Features
Cry Baby is the New York techno DJ intent on breaking barriers
If she sees a problem, she'll do something about it
Cry Baby might not be the most descriptive artist name for 33-year-old Lauren Martinez. Spend more than five minutes in her company and you’ll quickly find that sitting around whinging about a situation isn’t for her. When she sees a problem, the house and techno DJ (originally from Miami but now calling New York home) likes to get up and do something about it – so much so, she’s started her own female DJ collective to help artists from her hometown get gigs.
“I didn’t know one female DJ who hadn’t had to leave Miami to get gigs,” she says. “I play some of the best clubs in New York, but I’d go back to Miami and literally couldn’t get a set. They just don’t want to book women there.”
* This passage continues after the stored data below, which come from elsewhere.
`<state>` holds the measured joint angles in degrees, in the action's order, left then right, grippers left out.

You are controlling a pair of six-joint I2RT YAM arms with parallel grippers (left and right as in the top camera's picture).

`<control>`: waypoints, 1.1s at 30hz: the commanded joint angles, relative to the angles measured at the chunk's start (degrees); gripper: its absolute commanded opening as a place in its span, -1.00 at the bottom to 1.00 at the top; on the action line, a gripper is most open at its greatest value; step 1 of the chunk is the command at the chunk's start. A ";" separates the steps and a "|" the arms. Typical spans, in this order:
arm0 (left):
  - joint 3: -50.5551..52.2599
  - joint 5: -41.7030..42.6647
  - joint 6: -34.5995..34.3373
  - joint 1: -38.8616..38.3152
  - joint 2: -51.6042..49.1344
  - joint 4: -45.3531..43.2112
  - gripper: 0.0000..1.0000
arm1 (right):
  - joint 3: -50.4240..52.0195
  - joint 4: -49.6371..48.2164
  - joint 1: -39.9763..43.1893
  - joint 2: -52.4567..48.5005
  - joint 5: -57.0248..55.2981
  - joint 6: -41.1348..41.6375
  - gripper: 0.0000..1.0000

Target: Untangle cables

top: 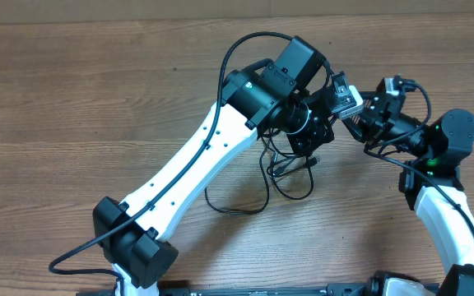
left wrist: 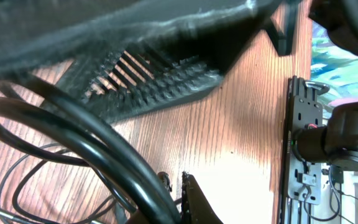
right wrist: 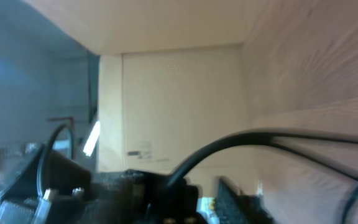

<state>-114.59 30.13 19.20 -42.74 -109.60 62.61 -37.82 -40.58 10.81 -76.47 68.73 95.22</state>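
Note:
The cables point(top: 280, 174) lie as a tangle of thin black loops on the wooden table, just below both grippers. My left gripper point(top: 313, 136) hangs over the tangle. In the left wrist view its fingertips point(left wrist: 178, 186) stand close together, with a black cord point(left wrist: 104, 149) running between them and thin loops point(left wrist: 17, 180) on the wood beyond. My right gripper point(top: 350, 105) reaches in from the right, almost touching the left one. In the blurred right wrist view a black cord point(right wrist: 260, 135) arcs out of its dark jaws point(right wrist: 207, 196) toward the right.
The left arm's base point(top: 134, 247) stands at the front left and the right arm's base point(top: 467, 247) at the front right. A black mounting rail point(left wrist: 303, 143) runs along the table's front edge. A cardboard wall point(right wrist: 179, 106) stands behind the table.

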 commanded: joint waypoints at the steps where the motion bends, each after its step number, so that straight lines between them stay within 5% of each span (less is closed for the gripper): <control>1: -0.66 -1.92 0.52 -0.24 6.40 -0.02 -0.91 | -0.46 1.70 1.95 0.15 0.39 -6.14 0.27; 4: -0.66 -5.77 0.50 -0.24 9.16 0.17 -0.92 | -0.46 1.92 2.82 0.15 2.10 -7.23 0.51; 15: -0.66 -8.09 0.46 -0.26 12.13 -1.42 -0.92 | -0.46 1.92 -0.76 0.15 5.90 -6.62 0.50; 24: -0.66 -8.83 -0.28 -0.26 12.00 -2.51 -0.92 | -0.46 1.92 -3.74 0.15 4.81 -5.51 0.08; 33: -0.66 0.92 -0.42 -0.44 12.00 -3.96 -0.92 | -0.46 1.92 -6.69 0.15 1.09 -5.75 -0.07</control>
<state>-114.59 26.04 19.18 -42.78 -97.78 59.02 -37.82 -38.35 4.58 -76.47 71.57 89.78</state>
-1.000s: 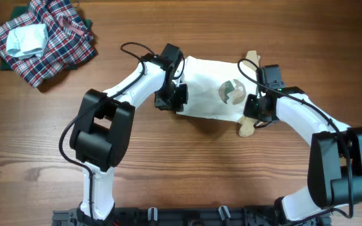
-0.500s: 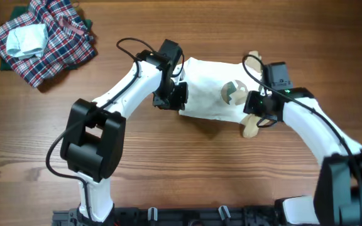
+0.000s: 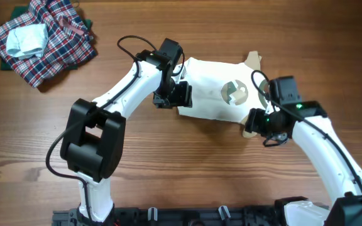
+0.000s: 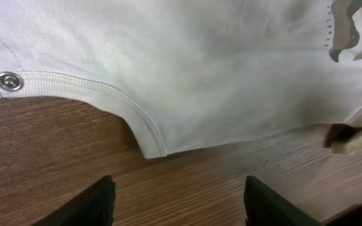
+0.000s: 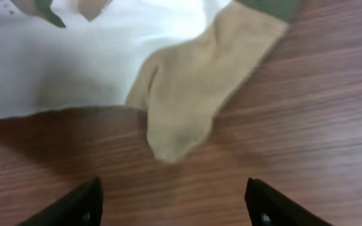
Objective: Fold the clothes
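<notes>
From above, the garment (image 3: pixel 209 94) is lying spread near the middle of the worktop (image 3: pixel 168 169), white, with a round print (image 3: pixel 234 91) toward its right side and a tan sleeve (image 3: pixel 252 61) sticking out at the far right corner. The left claw (image 3: pixel 181 95) is hovering at the garment's left edge, and the right claw (image 3: pixel 256 122) is sitting at its near right corner, over another tan piece. A plaid heap (image 3: pixel 49 44) with a pale folded piece (image 3: pixel 26 39) on top is resting well apart in the far left corner.

In the left wrist view, the left claw (image 4: pixel 178 204) is standing wide apart and holding nothing, its fingers (image 4: pixel 87 204) over bare wood just short of the garment's ribbed hem (image 4: pixel 124 103). A metal snap (image 4: pixel 9 80) is showing on that hem.

In the right wrist view, the right claw (image 5: pixel 175 204) is likewise gaping and empty, poised over the worktop (image 5: pixel 307 125). The tan sleeve (image 5: pixel 200 88) is lying flat just ahead of it, joined to the white garment (image 5: pixel 61 69).
</notes>
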Action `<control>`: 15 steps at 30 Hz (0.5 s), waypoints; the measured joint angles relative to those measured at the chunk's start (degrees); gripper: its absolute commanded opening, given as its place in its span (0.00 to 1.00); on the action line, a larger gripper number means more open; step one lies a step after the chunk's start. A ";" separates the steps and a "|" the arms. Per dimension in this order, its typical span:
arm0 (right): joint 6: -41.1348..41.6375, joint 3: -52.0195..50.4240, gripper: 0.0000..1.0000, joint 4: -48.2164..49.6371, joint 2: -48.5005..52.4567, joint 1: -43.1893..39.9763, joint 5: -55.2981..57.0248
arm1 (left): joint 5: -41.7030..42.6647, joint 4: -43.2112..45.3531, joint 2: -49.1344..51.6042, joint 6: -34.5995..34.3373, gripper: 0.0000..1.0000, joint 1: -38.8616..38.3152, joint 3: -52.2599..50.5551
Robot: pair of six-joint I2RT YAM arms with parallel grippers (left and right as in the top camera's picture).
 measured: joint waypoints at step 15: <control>0.94 -10.47 0.47 16.35 1.68 0.00 -5.03 | 0.00 0.13 0.00 0.00 0.70 0.00 0.00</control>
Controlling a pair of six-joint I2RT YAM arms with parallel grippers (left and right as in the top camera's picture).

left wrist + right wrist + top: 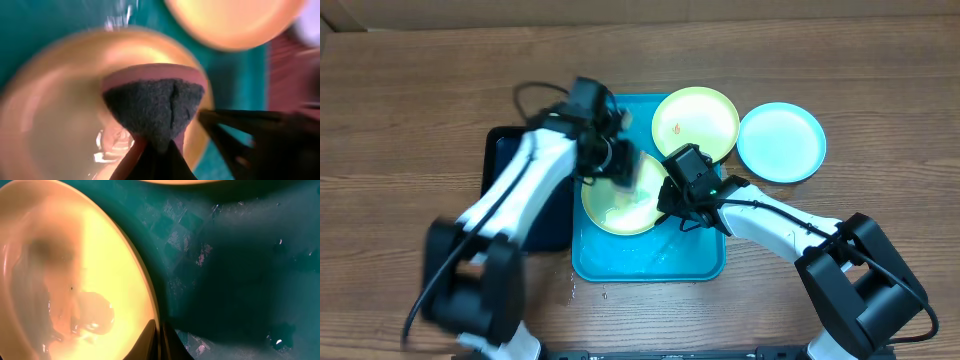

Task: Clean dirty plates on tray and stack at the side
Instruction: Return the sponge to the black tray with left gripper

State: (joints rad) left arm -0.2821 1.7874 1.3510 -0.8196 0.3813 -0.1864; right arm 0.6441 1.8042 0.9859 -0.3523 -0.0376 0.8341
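The lime-green plate in hand lies in the turquoise tray, right under my left end effector. Its rim is caught in my right end effector, whose fingers are pressed together on that edge to steady it. My left fingers are pinched on a sponge, dark scouring face turned down toward the plate's whitish centre. The view is too blurred for me to tell whether the pad is touching. A shine of liquid sits in the plate's hollow. I judge this to be the scrubbing of the first plate, with nothing stacked yet. The second lime-green plate lies beyond my right end effector, overlapping the tray's far corner and carrying a small orange-red mark. The light blue plate rests on the desk just beside it, further out to my right. The next move calls for sponge strokes across the centre while the right grip holds firm, then a lift by the pinched rim to carry the plate aside. The tray's raised rim runs close beside my right end effector, so I would go up before going sideways. My two end effectors are near each other over one plate, so strokes toward the right must be short. A dark tray lies outside my left arm. I see bare desk out past the blue plate, room for a stack.
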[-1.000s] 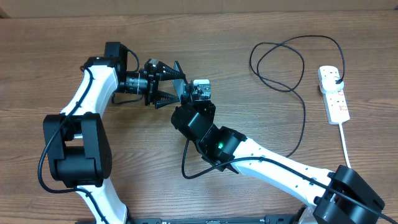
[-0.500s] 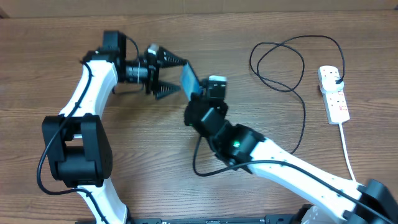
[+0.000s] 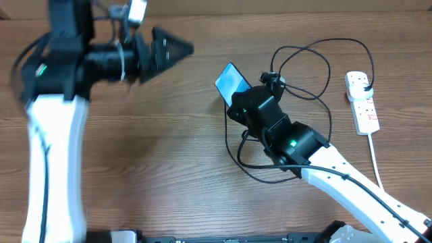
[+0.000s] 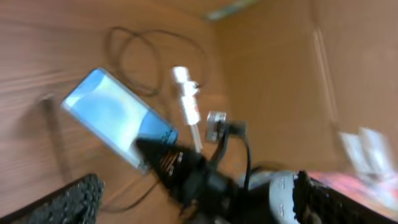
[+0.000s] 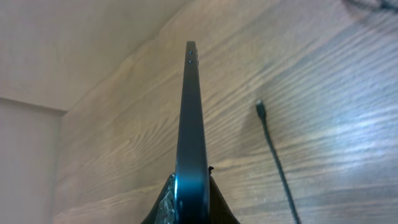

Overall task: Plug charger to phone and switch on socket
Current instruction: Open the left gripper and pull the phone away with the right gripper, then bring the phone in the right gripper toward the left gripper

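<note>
The right gripper [image 5: 191, 199] pinches the slim, glossy phone [image 5: 189, 106] edgewise. Well apart from the phone, the left gripper [image 3: 177, 54] spreads its dark triangular fingers [image 3: 169, 44] wide.

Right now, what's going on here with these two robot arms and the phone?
The right end effector is shut on the phone, holding it up on edge over the wooden table. The charger lies looped on the table, its connector tip loose near the phone, not yet plugged in; the cable's other end runs to the socket at the far right. The left end effector hangs open and empty, well off to the upper left.
</note>
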`<state>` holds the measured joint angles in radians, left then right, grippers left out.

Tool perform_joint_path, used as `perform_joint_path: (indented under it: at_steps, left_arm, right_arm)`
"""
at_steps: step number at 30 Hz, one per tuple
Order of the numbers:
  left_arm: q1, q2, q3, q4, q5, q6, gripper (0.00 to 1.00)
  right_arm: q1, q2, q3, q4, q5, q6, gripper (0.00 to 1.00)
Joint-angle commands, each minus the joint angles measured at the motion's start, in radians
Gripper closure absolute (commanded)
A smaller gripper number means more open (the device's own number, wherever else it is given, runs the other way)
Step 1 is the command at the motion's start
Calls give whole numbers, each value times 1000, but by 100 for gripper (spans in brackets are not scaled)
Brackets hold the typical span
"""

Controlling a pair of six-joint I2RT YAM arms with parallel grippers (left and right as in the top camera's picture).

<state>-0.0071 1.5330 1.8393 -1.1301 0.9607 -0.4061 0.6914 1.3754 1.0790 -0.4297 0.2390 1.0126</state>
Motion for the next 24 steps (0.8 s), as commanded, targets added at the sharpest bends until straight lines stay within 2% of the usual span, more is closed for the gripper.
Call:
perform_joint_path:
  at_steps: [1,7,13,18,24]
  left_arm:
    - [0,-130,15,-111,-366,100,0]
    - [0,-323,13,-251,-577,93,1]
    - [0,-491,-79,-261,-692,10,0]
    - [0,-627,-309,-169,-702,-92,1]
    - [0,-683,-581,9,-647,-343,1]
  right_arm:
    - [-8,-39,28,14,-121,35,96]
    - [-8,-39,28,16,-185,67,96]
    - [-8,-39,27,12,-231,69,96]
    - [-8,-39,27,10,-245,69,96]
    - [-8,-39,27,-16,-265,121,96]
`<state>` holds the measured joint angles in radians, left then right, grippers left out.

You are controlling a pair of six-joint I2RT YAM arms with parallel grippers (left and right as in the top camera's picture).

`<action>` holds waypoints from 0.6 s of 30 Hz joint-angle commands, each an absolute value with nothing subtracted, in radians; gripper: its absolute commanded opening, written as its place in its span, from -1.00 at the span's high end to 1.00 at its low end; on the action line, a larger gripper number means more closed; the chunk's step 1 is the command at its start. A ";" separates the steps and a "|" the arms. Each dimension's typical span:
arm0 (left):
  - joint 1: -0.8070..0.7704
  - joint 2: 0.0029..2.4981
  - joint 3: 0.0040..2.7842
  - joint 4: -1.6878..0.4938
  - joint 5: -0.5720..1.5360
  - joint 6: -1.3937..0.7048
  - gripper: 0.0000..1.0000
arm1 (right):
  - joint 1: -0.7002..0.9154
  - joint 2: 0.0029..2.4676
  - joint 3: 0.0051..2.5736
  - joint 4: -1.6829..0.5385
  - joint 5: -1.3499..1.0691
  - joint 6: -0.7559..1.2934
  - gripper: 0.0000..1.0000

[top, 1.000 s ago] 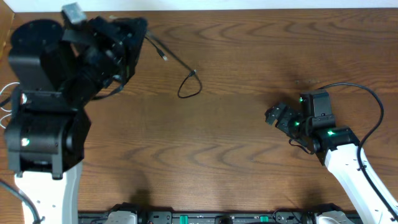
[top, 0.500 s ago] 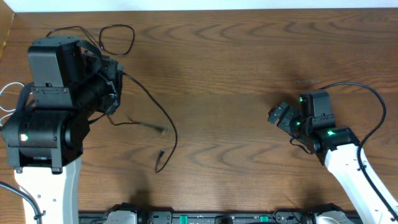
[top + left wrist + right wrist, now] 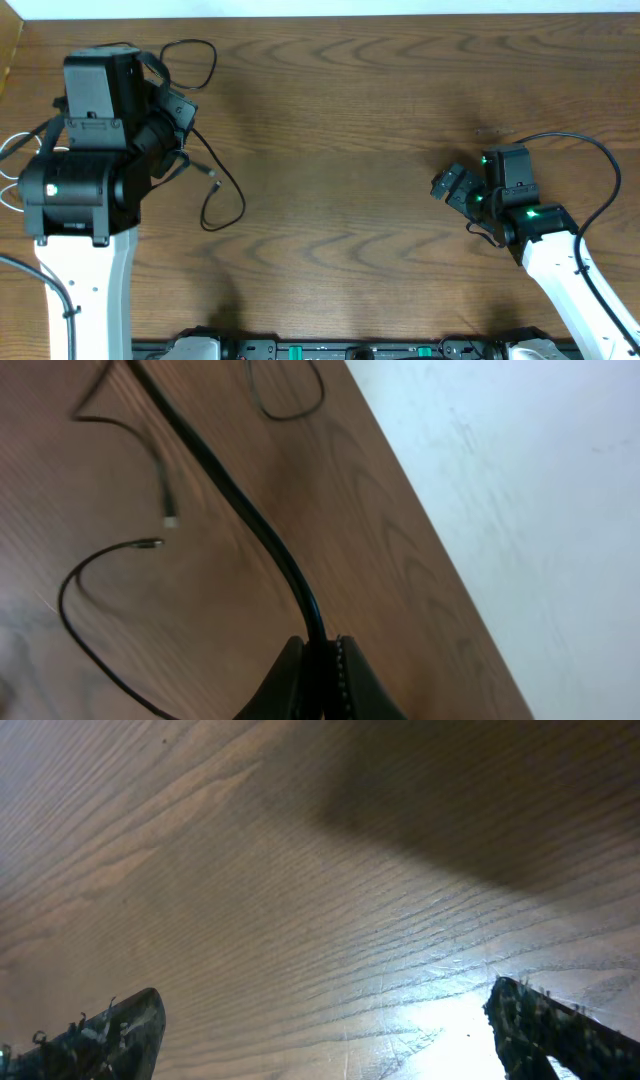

After deciding to pursue a career in DJing when the recession forced her to close the Miami clothes shop she owned roughly seven years ago, Martinez hot-footed it to New York and plunged into the house and techno scene. Bartending three nights a week to make ends meet, she began picking up sets in NYC, including regular spots at hip basement venue Submercer, before joining forces with a group of friends including Louisahhh!!! to head back to Miami in 2011 and throw a party at WMC.
“That really opened a lot of doors for me,” she explains. “It wasn’t a huge party but we had Radio Slave and Arthur Baker and it was a real step up.”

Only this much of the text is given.